Nor does the fact that Da Fonseca used his personal car to carry his knives and chef’s jackets between the school and home, or to off-campus work commitments, make his commute home work-related, Richman said. “Carrying employer-owned tools of the trade to work does not render an employee’s commute within the course and scope of employment” under the case law, the justice said.
The case is Jorge v. Culinary Institute of America, 16 S.O.S. 4700.
EEOC Issues Final Enforcement Guidance on Retaliation and Related Issues after Public Input Process
(Press Release, U.S. Equal Employment Opportunity Commission)
On August 29, 2016 the U.S. Equal Employment Opportunity Commission (EEOC) issued its final Enforcement Guidance on Retaliation and Related Issues, to replace its 1998 Compliance Manual section on retaliation. The guidance also addresses the separate “interference” provision under the Americans with Disabilities Act (ADA), which prohibits coercion, threats, or other acts that interfere with the exercise of ADA rights.
The Commission has also issued two short user-friendly resource documents to accompany the new guidance: a question-and-answer publication that summarizes the guidance document, and a short Small Business Fact Sheet that condenses the major points in the guidance in non-legal language.
“Retaliation is asserted in nearly 45 percent of all charges we receive and is the most frequently alleged basis of discrimination,” said EEOC Chair Jenny R. Yang. “The examples and promising practices included in the guidance are aimed at assisting all employers reduce the likelihood of retaliation. The public input provided during the development of this guidance was valuable to the Commission in producing a document to help employers prevent retaliation and to help employees understand their rights.”

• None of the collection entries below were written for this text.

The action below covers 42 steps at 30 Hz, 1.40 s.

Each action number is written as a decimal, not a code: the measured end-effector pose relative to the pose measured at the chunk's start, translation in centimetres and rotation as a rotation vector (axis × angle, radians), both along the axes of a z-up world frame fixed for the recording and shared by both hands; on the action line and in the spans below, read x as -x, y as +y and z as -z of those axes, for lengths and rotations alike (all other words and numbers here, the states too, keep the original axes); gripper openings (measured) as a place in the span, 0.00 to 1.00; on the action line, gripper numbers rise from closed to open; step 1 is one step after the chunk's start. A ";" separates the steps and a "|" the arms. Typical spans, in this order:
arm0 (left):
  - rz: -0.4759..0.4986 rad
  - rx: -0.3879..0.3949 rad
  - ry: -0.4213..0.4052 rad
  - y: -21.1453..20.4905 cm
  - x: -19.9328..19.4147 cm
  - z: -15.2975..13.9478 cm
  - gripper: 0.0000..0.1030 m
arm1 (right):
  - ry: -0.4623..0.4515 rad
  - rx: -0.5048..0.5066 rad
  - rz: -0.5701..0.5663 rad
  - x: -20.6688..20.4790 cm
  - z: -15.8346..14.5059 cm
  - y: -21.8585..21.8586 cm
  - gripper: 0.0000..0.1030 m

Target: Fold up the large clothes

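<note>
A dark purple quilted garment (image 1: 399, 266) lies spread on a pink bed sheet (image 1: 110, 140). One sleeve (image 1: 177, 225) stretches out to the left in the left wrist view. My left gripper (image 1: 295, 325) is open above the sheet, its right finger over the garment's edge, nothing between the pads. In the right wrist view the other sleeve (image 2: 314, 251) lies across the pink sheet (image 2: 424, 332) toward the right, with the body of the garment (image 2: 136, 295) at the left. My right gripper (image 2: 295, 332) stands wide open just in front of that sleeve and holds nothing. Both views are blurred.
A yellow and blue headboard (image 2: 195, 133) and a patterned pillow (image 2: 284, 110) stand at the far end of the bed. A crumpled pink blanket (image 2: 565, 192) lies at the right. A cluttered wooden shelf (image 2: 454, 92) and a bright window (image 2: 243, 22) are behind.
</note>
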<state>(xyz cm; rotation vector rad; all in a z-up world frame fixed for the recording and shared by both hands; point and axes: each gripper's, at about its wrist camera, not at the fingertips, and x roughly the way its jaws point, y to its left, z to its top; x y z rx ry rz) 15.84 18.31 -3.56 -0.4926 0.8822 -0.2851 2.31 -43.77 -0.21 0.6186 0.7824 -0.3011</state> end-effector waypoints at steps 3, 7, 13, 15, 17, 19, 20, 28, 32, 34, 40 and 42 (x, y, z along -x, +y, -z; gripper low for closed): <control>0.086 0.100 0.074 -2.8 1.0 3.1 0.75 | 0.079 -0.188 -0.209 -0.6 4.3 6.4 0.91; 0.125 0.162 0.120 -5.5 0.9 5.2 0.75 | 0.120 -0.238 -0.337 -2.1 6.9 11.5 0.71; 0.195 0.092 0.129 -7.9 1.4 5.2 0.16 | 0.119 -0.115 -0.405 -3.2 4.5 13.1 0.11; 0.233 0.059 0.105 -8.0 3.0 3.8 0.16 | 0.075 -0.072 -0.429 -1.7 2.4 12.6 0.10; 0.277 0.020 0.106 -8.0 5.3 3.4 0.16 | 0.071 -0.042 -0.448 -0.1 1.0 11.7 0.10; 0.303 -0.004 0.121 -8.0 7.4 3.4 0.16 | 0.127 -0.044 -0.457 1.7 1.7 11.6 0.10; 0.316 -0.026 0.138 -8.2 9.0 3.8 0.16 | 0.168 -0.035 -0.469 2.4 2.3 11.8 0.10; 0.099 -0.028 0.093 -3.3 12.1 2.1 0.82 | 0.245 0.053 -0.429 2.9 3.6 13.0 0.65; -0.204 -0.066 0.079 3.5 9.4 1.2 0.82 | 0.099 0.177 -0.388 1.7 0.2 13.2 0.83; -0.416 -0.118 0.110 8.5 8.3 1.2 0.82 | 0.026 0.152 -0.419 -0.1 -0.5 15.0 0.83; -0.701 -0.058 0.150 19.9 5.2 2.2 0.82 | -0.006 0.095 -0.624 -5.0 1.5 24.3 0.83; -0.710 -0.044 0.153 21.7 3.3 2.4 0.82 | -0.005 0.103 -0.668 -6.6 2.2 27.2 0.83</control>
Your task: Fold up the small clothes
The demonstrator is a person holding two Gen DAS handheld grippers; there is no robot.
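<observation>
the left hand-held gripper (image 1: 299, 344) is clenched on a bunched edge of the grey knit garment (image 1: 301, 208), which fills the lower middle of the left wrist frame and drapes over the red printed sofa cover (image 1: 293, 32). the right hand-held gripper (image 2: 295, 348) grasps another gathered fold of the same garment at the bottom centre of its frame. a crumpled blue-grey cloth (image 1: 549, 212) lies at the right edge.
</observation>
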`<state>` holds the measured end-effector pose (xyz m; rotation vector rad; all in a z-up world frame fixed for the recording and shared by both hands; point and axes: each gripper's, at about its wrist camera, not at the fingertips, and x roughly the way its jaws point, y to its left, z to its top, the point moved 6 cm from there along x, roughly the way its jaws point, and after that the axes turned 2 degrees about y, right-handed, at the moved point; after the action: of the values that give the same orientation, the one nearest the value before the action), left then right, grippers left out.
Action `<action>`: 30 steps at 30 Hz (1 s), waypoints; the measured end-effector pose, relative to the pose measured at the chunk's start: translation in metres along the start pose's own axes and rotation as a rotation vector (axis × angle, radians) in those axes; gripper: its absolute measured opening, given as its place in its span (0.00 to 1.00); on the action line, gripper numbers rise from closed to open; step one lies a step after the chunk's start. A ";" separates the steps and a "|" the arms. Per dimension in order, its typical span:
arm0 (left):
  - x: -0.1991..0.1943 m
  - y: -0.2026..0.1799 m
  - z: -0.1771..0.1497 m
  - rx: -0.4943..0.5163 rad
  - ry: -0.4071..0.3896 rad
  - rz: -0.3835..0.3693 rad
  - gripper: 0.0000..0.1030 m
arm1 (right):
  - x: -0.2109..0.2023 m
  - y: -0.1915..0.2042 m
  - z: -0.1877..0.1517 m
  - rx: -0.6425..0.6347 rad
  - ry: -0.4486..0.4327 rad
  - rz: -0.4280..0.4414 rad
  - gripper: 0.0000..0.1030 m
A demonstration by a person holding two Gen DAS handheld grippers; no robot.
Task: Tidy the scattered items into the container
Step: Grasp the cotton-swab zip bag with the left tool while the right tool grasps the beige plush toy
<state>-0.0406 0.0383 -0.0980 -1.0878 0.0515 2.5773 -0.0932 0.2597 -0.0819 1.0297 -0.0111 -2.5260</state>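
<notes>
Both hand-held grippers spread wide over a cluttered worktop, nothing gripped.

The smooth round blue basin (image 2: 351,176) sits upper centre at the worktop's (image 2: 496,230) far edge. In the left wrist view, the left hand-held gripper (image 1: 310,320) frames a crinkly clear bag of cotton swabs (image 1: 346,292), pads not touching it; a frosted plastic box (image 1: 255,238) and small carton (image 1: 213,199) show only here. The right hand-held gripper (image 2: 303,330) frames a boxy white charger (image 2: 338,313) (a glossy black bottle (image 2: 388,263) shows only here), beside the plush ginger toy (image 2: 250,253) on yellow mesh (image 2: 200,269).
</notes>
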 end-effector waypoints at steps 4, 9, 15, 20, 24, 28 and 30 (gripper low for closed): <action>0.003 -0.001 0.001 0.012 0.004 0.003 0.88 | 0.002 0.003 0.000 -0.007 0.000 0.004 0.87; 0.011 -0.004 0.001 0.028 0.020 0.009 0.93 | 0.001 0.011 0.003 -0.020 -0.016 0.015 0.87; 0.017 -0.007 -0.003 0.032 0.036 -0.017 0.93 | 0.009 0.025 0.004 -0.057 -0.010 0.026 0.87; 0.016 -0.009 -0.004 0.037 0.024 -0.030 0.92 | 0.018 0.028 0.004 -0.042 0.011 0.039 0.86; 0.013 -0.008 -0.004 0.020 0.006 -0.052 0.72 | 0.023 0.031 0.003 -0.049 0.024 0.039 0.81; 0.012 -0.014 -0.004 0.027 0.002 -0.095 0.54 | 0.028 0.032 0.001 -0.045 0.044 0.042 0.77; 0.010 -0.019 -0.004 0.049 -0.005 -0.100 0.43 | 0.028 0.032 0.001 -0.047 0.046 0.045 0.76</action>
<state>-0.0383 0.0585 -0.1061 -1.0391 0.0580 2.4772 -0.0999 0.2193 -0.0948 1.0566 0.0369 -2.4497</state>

On Jan. 21, 2016, EEOC published a proposed guidance for public input on www.regulations.gov. The final guidance issued today reflects the Commission’s consideration of feedback received on the proposal from approximately 60 organizations and individuals representing a wide range of viewpoints. In preparing the final guidance, the agency also considered the stakeholder views expressed at the June 17, 2015 Commission Meeting held on this topic.
The guidance addresses retaliation under each of the statutes enforced by EEOC, including Title VII of the Civil Rights Act of 1964, the Age Discrimination in Employment Act (ADEA), Title V of the Americans with Disabilities Act (ADA), Section 501 of the Rehabilitation Act, the Equal Pay Act (EPA) and Title II of the Genetic Information Nondiscrimination Act (GINA). Topics explained in the new guidance include:
- The scope of employee activity protected by the law.
- Legal analysis to be used to determine if evidence supports a claim of retaliation.
- Remedies available for retaliation.
- Rules against interference with the exercise of rights under the ADA.
- Detailed examples of employer actions that may constitute retaliation.
Since EEOC’s 1998 Compliance Manual section on retaliation, the U.S. Supreme Court has issued seven decisions addressing retaliation under EEOC-enforced laws, and the filing of EEO claims that include a retaliation allegation has continued to grow. Charges of retaliation surpassed race discrimination in 2009 as the most frequently alleged basis of discrimination, accounting for 44.5 percent of all charges received by EEOC in FY 2015. In the federal sector, retaliation has been the most frequently alleged basis since 2008, and retaliation findings comprised between 42 percent and 53 percent of all findings of EEO violations from 2009 to 2015.
EEOC is responsible for enforcing federal laws against employment discrimination. Further information about the agency is available at www.eeoc.gov.